The costs to providers for data breaches of personal health information (“PHI”) are dramatically on the rise.  In fact, some estimates show that major data breaches are averaging around $1,000 per patient.[1]  So by now you are probably keenly aware that the Department of Health and Human Services Office for Civil Rights (“OCR”), the government entity in charge of administrating and enforcing the Health Insurance Portability and Accountability Act of 1996 (“HIPAA”) and the Health Information Technology for Economic and Clinical Health Act (“HITECH”), has been aggressively investigating and prosecuting providers for potential violations of the HIPAA.  In April, for example, OCR settled with Phoenix Cardiac Surgery, P.C., of Phoenix and Prescott, Arizona (“PCS”), to the tune of $100,000.00 for potential HIPAA violations.[2]

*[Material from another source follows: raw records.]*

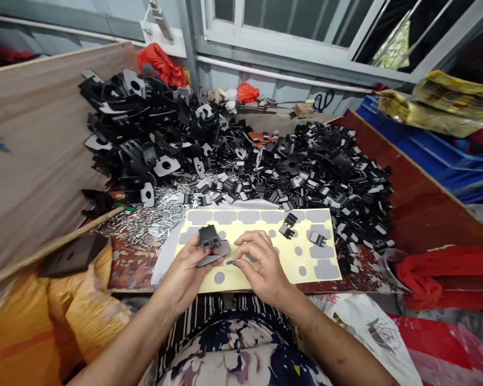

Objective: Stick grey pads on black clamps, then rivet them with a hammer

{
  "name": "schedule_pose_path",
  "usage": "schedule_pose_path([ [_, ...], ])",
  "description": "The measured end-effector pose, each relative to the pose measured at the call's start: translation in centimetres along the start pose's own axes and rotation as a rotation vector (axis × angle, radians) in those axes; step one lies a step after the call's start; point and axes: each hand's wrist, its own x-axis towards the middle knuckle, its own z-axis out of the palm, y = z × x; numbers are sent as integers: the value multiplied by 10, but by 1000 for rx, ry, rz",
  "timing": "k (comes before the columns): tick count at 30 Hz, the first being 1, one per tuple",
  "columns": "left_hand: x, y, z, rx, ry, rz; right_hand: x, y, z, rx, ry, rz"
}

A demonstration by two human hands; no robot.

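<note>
My left hand (185,271) is closed on a small black plastic clip (209,237) with a grey pad (214,254) under it. My right hand (261,262) pinches a small grey piece at its fingertips, close beside the clip. Both hands hover over a yellow backing sheet (289,257) that carries grey die-cut pads and round dots. Three more black clips (290,219) lie on the sheet's far half.
A big heap of black plastic clips (329,171) fills the far table, with larger black plates (136,128) piled at left. Shiny metal pins (161,214) lie scattered by a wooden stick (52,246). Orange bag at left, red cloth (426,273) at right.
</note>
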Motion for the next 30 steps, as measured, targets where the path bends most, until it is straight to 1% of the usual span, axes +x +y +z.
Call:
schedule_pose_path([
  [2, 1, 8, -6, 56, 98, 20, -3, 13, 3, -94, -98, 97],
  [3, 1, 10, -9, 104, 106, 6, -6, 21, 6, -176, -146, 121],
  [4, 1, 12, -11, 160, 77, -26, -8, 28, 10, -257, -178, 127],
  [5, 2, 14, -13, 219, 13, -72, -10, 34, 13, -319, -189, 121],
  [7, 6, 20, -12, 356, -159, -181, -11, 43, 16, -367, -185, 94],
  [8, 11, 28, -9, 430, -221, -225, -8, 46, 14, -342, -193, 89],
  [9, 18, 40, -3, 502, -252, -247, -3, 49, 9, -290, -215, 97],
  [10, 25, 57, 4, 557, -254, -224, 5, 52, 0, -226, -237, 112],
  [11, 34, 78, 14, 588, -227, -154, 17, 57, -11, -167, -245, 130],
  [12, 43, 102, 25, 575, -195, -36, 33, 63, -24, -133, -225, 144],
  [13, 50, 127, 37, 499, -189, 153, 52, 71, -38, -135, -173, 155],
  [14, 57, 149, 48, 399, -209, 345, 72, 81, -53, -208, -77, 149],
  [15, 61, 167, 59, 302, -203, 493, 94, 92, -68, -322, 35, 128],
  [16, 63, 178, 67, 235, -185, 605, 115, 104, -81, -440, 136, 133],
  [17, 64, 181, 73, 209, -177, 651, 134, 116, -93, -529, 197, 169],
  [18, 63, 177, 75, 229, -166, 626, 151, 126, -103, -582, 217, 207],
  [19, 63, 165, 75, 285, -159, 545, 164, 134, -110, -608, 216, 241],
  [21, 62, 128, 66, 431, -159, 302, 178, 139, -114, -605, 171, 265],
  [22, 62, 107, 59, 474, -164, 225, 178, 136, -112, -591, 158, 245],
  [23, 63, 88, 52, 500, -174, 200, 175, 128, -105, -558, 165, 209],
  [24, 64, 71, 46, 522, -180, 230, 169, 116, -96, -491, 191, 176],
  [25, 65, 58, 41, 539, -190, 297, 160, 101, -84, -376, 219, 154],
  [27, 65, 44, 35, 556, -226, 462, 138, 66, -56, -3, 225, 165],
  [28, 65, 42, 34, 545, -254, 519, 126, 49, -42, 218, 170, 198],
  [29, 63, 43, 32, 528, -283, 540, 114, 35, -29, 416, 86, 233],
  [30, 60, 46, 29, 509, -305, 526, 104, 24, -17, 568, -7, 261],
])
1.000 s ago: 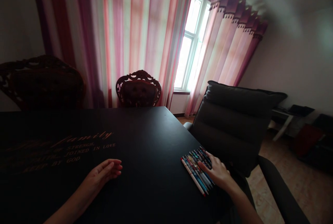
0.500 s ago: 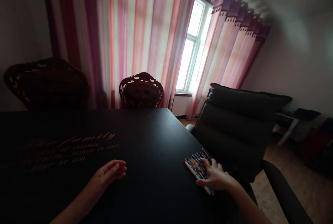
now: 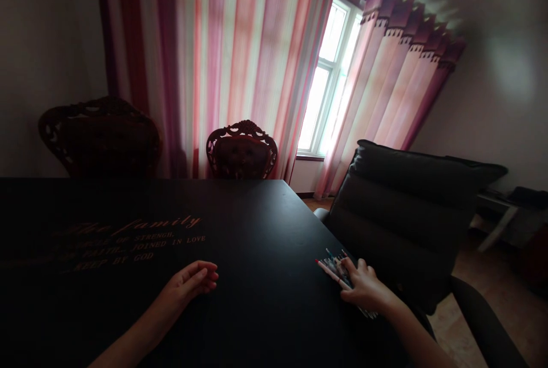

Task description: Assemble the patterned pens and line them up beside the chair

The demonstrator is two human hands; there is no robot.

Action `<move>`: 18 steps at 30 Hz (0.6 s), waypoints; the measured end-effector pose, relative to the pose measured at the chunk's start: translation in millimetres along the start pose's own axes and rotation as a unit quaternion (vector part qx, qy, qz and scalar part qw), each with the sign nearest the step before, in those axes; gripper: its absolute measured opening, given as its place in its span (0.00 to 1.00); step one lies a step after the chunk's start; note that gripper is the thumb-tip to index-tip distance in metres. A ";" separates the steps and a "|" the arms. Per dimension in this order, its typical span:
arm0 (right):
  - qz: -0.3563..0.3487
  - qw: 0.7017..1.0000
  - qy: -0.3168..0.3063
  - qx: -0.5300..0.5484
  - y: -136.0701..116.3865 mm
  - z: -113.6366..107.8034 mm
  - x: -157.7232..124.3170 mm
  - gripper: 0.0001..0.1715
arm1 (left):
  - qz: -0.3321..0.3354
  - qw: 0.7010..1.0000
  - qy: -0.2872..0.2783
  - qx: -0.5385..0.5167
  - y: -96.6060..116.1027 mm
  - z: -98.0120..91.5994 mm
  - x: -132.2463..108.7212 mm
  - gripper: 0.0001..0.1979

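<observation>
Several pens lie bunched near the right edge of the black table, one of them white with a red tip. My right hand is closed around the bunch from above, thumb on the near side and fingers over the far side. The pens' tips point to the far left, and their other ends show below my palm. My left hand hovers over or rests on the table near the printed lettering. Its fingers are loosely curled together, and nothing shows in them.
A dark padded office chair stands close against the table's right side. Two carved wooden chairs, one at the left and one in the middle, stand beyond the far table edge. Behind them hang striped curtains beside a window.
My right hand has drawn the spread-out row of pens together into a tighter bunch. The view has turned slightly left. My left hand keeps about the same pose.
</observation>
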State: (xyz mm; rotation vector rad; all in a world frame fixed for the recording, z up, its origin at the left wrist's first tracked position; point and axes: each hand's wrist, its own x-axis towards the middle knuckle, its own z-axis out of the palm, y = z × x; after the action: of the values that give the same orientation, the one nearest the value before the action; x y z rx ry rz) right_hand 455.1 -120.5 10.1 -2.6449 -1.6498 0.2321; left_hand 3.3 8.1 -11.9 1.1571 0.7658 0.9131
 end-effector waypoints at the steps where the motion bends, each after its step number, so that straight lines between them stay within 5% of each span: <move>1: 0.001 1.000 -0.002 0.001 0.5 -0.2 2.8 0.45 | 0.001 1.000 0.001 -0.002 0.2 0.2 0.2 0.15; 8: -0.021 1.000 -0.015 -0.004 -3.7 3.8 17.4 0.53 | -0.003 1.000 0.010 0.006 2.9 2.8 1.7 0.18; 18: -0.099 0.995 0.006 -0.024 -8.1 2.9 23.7 0.49 | 0.008 1.000 -0.001 0.016 -3.5 0.0 3.3 0.17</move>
State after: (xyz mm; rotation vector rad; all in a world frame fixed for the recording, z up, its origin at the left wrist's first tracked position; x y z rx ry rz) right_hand 457.8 -95.8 5.2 -2.4849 -1.9206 0.1729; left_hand 5.5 10.7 -15.4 1.1936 0.7737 0.9163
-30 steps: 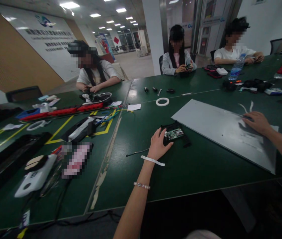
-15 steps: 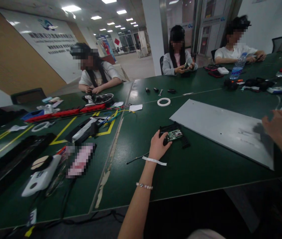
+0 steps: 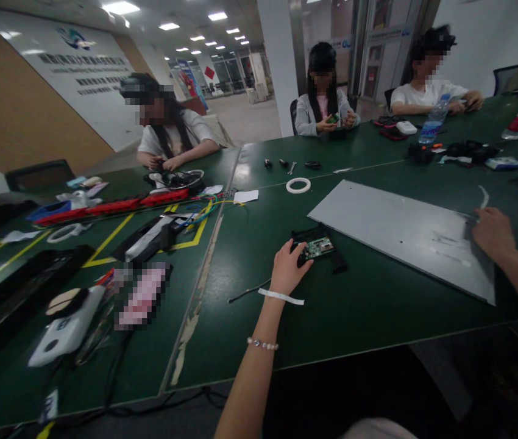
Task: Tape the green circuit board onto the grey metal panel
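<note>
My left hand (image 3: 287, 268) rests on the green table (image 3: 341, 317) with its fingers curled on the left end of a small black device with a green circuit board (image 3: 317, 246). A white strip of tape (image 3: 281, 297) lies by that wrist. My right hand (image 3: 493, 231) hovers at the right end of a flat grey metal panel (image 3: 396, 235), fingers closed, pinching a thin white strip (image 3: 484, 196) that sticks upward.
A white tape roll (image 3: 298, 185) lies beyond the panel. Red power strips (image 3: 113, 206), cables and black parts crowd the left table. Three other people sit at the far side handling small parts. Water bottles (image 3: 431, 125) and black gear sit at the right.
My right hand lifted off the panel's right end, swung out to the right, then came back near the panel edge, now holding a white strip. My left hand stayed on the device.
</note>
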`<action>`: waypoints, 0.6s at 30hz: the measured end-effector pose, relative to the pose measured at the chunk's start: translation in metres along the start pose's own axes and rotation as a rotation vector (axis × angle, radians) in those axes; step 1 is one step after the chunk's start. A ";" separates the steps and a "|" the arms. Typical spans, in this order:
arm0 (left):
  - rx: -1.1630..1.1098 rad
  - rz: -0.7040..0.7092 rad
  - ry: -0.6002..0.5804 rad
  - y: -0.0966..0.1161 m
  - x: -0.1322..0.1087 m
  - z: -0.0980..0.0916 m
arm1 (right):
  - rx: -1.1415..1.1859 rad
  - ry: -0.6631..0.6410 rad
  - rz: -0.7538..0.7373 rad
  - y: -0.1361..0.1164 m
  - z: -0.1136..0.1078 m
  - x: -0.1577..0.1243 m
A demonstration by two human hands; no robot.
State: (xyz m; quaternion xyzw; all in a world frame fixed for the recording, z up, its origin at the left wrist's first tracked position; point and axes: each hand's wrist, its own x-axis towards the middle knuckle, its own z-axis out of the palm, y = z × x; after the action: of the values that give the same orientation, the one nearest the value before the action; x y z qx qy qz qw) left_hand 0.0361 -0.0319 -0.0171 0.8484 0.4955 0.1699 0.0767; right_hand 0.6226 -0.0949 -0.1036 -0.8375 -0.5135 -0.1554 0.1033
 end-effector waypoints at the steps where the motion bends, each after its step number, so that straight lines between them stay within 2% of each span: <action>1: 0.000 -0.003 0.000 0.000 0.000 0.000 | 0.000 0.003 -0.007 -0.001 0.001 0.002; 10: -0.028 -0.001 0.012 -0.002 0.000 0.001 | 0.079 -0.035 -0.097 -0.010 -0.002 0.010; 18: -0.152 -0.007 0.026 -0.009 0.001 0.005 | 0.148 -0.063 -0.104 -0.028 -0.006 0.019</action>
State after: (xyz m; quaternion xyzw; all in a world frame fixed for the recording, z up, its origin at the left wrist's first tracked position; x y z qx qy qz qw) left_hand 0.0311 -0.0266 -0.0242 0.8362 0.4849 0.2178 0.1351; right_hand 0.6047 -0.0690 -0.0907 -0.8043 -0.5694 -0.0960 0.1406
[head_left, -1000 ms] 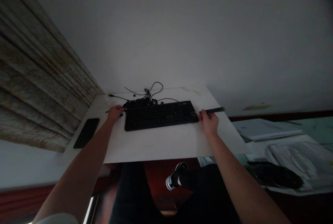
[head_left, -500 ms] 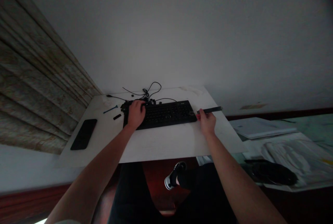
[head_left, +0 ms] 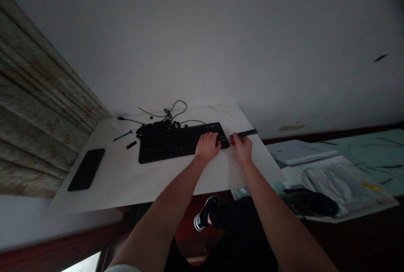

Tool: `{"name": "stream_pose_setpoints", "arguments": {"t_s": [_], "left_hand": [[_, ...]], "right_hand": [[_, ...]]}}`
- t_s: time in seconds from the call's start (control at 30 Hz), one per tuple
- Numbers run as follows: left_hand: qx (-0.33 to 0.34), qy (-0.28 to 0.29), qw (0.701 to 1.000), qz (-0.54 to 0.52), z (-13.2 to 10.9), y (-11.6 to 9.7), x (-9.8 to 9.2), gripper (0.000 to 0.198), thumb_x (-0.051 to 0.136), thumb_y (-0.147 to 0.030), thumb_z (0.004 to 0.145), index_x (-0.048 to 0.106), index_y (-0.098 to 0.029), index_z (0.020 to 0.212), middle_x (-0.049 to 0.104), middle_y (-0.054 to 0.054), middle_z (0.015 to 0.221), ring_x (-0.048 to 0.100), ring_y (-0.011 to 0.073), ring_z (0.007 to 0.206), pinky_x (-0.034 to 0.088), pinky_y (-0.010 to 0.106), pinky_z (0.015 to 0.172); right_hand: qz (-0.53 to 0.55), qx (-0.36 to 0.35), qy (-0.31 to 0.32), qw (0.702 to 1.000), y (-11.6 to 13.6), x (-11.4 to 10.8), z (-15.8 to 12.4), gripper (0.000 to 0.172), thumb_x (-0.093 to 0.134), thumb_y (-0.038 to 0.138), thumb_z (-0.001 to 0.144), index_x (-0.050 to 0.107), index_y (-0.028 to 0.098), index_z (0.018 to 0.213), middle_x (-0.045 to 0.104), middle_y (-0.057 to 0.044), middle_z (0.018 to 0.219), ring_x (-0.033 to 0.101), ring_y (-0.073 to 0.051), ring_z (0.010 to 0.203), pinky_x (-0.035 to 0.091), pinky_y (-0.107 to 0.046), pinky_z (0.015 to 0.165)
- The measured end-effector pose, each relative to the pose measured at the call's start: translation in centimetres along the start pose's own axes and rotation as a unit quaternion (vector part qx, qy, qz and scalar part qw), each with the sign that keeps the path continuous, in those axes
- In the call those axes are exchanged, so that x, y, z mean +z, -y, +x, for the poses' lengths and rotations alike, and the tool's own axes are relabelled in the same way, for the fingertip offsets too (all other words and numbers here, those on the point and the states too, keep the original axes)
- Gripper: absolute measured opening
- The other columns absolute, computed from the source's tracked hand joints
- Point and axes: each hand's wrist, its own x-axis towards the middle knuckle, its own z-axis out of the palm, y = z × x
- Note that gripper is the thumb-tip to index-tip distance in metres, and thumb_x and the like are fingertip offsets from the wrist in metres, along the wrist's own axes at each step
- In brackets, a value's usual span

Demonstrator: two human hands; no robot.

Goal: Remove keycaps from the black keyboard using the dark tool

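A black keyboard (head_left: pixel 170 143) lies on the white table, slightly turned. My left hand (head_left: pixel 208 145) rests on its right part, fingers laid over the keys, and holds nothing. Just off the keyboard's right end, my right hand (head_left: pixel 242 148) is closed on a small wire keycap puller (head_left: pixel 232 141), of which a red part and thin wire show dimly. A long dark strip (head_left: pixel 249 132) sticks out to the right behind my right fingers; whether I hold it too is unclear. Small black pieces, apparently loose keycaps (head_left: pixel 154 126), are heaped along the keyboard's back left edge.
A thin black cable (head_left: pixel 179 102) coils behind the keyboard. At the left lie a blue stick-like tool (head_left: pixel 122 135), a short black bar (head_left: pixel 131 145) and a phone (head_left: pixel 86 169). Beyond the table's right edge are papers (head_left: pixel 296 152) and a clear plastic bag (head_left: pixel 331 183).
My left hand has moved from the keyboard's left end to its right part, beside my right hand. My right hand keeps its hold near the right end. The view has shifted slightly right.
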Motion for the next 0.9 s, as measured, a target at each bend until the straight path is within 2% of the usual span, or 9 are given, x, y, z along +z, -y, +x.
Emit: {"name": "stream_pose_setpoints", "arguments": {"t_s": [0.17, 0.23, 0.3, 0.37, 0.43, 0.5, 0.6, 0.8, 0.9], "left_hand": [[-0.001, 0.006, 1.000, 0.027, -0.1, 0.0, 0.1, 0.037, 0.047, -0.037, 0.100, 0.055, -0.018, 0.131, 0.065, 0.011, 0.122, 0.056, 0.0278, 0.115, 0.042, 0.044, 0.103], [0.001, 0.013, 0.999, 0.041, 0.0, -0.1, 0.0, 0.036, 0.046, -0.038, 0.101, 0.055, -0.019, 0.130, 0.065, 0.011, 0.122, 0.056, 0.0282, 0.116, 0.041, 0.044, 0.102], [0.007, 0.015, 0.999, 0.050, 0.1, -0.1, 0.0, 0.036, 0.045, -0.038, 0.101, 0.056, -0.019, 0.130, 0.064, 0.012, 0.123, 0.055, 0.0286, 0.116, 0.041, 0.045, 0.101], [0.013, 0.015, 0.998, 0.056, 0.1, -0.2, 0.0, 0.036, 0.043, -0.038, 0.102, 0.056, -0.018, 0.130, 0.063, 0.012, 0.122, 0.055, 0.0289, 0.115, 0.041, 0.045, 0.100], [0.016, 0.017, 0.998, 0.061, 0.0, -0.2, -0.1, 0.037, 0.043, -0.040, 0.102, 0.056, -0.018, 0.130, 0.063, 0.012, 0.122, 0.054, 0.0290, 0.115, 0.041, 0.045, 0.099], [0.016, 0.021, 0.998, 0.064, 0.0, -0.2, -0.2, 0.039, 0.044, -0.043, 0.101, 0.056, -0.019, 0.130, 0.062, 0.012, 0.121, 0.054, 0.0288, 0.115, 0.041, 0.045, 0.098], [0.015, 0.026, 0.997, 0.069, 0.0, -0.2, -0.3, 0.038, 0.044, -0.044, 0.101, 0.057, -0.021, 0.128, 0.061, 0.011, 0.121, 0.053, 0.0281, 0.115, 0.041, 0.044, 0.099], [0.002, 0.030, 0.997, 0.065, 0.1, -0.2, -0.2, 0.030, 0.042, -0.036, 0.102, 0.059, -0.020, 0.120, 0.063, 0.010, 0.118, 0.053, 0.0269, 0.114, 0.041, 0.043, 0.099], [-0.009, 0.035, 0.998, 0.058, 0.1, -0.1, -0.2, 0.025, 0.041, -0.031, 0.102, 0.059, -0.018, 0.115, 0.063, 0.011, 0.117, 0.053, 0.0265, 0.113, 0.041, 0.042, 0.099]], "right_hand": [[0.009, 0.013, 0.028, 0.999, 0.9, 0.2, -0.3, 0.048, 0.070, 0.064, 0.073, 0.064, 0.017, 0.085, 0.070, -0.005, 0.067, 0.066, -0.020, 0.058, 0.056, -0.032, 0.056], [-0.027, 0.001, 0.058, 0.998, 1.8, 0.2, -0.4, 0.044, 0.068, 0.060, 0.077, 0.064, 0.018, 0.089, 0.070, -0.005, 0.068, 0.067, -0.021, 0.060, 0.056, -0.032, 0.056], [-0.104, -0.041, 0.097, 0.989, 2.8, 0.3, -0.2, 0.037, 0.065, 0.055, 0.082, 0.064, 0.019, 0.091, 0.071, -0.005, 0.070, 0.068, -0.022, 0.062, 0.055, -0.031, 0.057], [-0.210, -0.105, 0.129, 0.963, 4.1, 0.5, 0.1, 0.028, 0.063, 0.048, 0.086, 0.065, 0.020, 0.090, 0.071, -0.005, 0.069, 0.069, -0.022, 0.063, 0.054, -0.031, 0.060], [-0.309, -0.159, 0.150, 0.926, 5.4, 0.9, 0.4, 0.022, 0.062, 0.041, 0.088, 0.066, 0.020, 0.089, 0.071, -0.005, 0.069, 0.069, -0.022, 0.065, 0.052, -0.031, 0.064], [-0.375, -0.177, 0.174, 0.893, 6.5, 1.3, 0.8, 0.019, 0.061, 0.036, 0.089, 0.068, 0.019, 0.092, 0.072, -0.006, 0.071, 0.071, -0.023, 0.068, 0.051, -0.030, 0.066], [-0.417, -0.152, 0.210, 0.871, 7.8, 2.0, 1.3, 0.018, 0.060, 0.032, 0.092, 0.069, 0.017, 0.096, 0.074, -0.008, 0.075, 0.072, -0.023, 0.071, 0.050, -0.028, 0.066], [-0.419, -0.078, 0.285, 0.859, 8.8, 2.7, 2.6, 0.017, 0.063, 0.029, 0.092, 0.071, 0.015, 0.090, 0.073, -0.008, 0.069, 0.070, -0.022, 0.062, 0.052, -0.029, 0.065], [-0.402, -0.060, 0.294, 0.865, 8.6, 2.7, 3.0, 0.015, 0.064, 0.028, 0.090, 0.071, 0.015, 0.086, 0.071, -0.007, 0.066, 0.068, -0.020, 0.056, 0.051, -0.028, 0.059]]}}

Interestingly, among the issues uncovered by OCR’s investigation of PCS was a commonly overlooked HIPAA requirement: failure to conduct a risk analysis.[3]  In the HIPAA implementing regulations, the Centers for Medicare and Medicaid (“CMS”) established a minimum standard of security of electronic PHI (“e-PHI”)[4], commonly known as the Security Rule.[5]  Specifically, the Security Rule sets forth three categories of safeguards--  administrative, physical, and technical-- that must be implemented by providers to protect the e-PHI of patients.  The first step for a provider in identifying and implementing safeguards that comply with and carry out the standards and implementation specifications in the Security Rule is conducting a risk analysis.[6]  “Risk analysis” is defined under the Security Rule to be conducting “an accurate and thorough assessment of the potential risks and vulnerabilities to the confidentiality, integrity, and availability of electronic health information held by the covered entity.”[7]

The Security Rule does not prescribe a specific risk analysis methodology, recognizing that the methods will vary with the size, complexity, and capabilities of the provider.  Instead, the Security Rule identifies risk analysis as the foundational element in the process of achieving compliance, and it establishes several objectives that any methodology adopted must achieve.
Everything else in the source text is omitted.